> _TASK TO CARRY OUT_
Scan the entries below for the word "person". Copy out every line in which it occurs.

(Data items)
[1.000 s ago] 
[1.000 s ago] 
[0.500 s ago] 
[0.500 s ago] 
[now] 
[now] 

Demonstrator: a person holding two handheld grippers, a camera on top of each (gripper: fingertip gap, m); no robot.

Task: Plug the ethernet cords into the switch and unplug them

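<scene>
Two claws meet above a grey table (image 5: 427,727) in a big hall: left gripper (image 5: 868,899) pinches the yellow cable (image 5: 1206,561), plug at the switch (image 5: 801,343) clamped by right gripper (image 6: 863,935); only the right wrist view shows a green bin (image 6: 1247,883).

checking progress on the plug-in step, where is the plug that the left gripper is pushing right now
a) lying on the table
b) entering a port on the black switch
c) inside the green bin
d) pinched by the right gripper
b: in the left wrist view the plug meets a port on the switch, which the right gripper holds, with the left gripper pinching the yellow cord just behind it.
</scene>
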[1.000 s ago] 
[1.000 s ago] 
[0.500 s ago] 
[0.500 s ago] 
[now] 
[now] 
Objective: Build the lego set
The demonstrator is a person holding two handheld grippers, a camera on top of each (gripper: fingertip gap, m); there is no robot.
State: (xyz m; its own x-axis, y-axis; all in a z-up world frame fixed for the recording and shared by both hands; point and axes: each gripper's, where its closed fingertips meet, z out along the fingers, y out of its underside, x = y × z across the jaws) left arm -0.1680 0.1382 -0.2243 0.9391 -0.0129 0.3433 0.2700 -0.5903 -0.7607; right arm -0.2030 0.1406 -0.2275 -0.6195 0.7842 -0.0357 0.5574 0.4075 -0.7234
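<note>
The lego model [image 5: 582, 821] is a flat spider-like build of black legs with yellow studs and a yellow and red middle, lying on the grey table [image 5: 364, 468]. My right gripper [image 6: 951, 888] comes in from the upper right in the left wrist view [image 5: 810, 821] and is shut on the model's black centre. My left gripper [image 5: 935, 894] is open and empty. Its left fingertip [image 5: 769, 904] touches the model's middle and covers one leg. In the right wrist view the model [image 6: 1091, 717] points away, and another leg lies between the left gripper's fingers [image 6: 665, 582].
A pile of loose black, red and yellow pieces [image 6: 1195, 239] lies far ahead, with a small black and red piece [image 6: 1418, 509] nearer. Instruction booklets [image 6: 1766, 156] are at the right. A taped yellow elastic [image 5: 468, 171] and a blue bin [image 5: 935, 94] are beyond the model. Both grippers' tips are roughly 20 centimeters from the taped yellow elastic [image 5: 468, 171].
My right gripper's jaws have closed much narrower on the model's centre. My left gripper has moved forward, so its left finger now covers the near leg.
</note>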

> _SOLUTION TO THIS PROBLEM_
Demonstrator: a person holding two handheld grippers, a camera on top of each (gripper: fingertip gap, m); no robot.
The demonstrator is a person holding two handheld grippers, a camera on top of each (gripper: fingertip gap, m); there is no robot.

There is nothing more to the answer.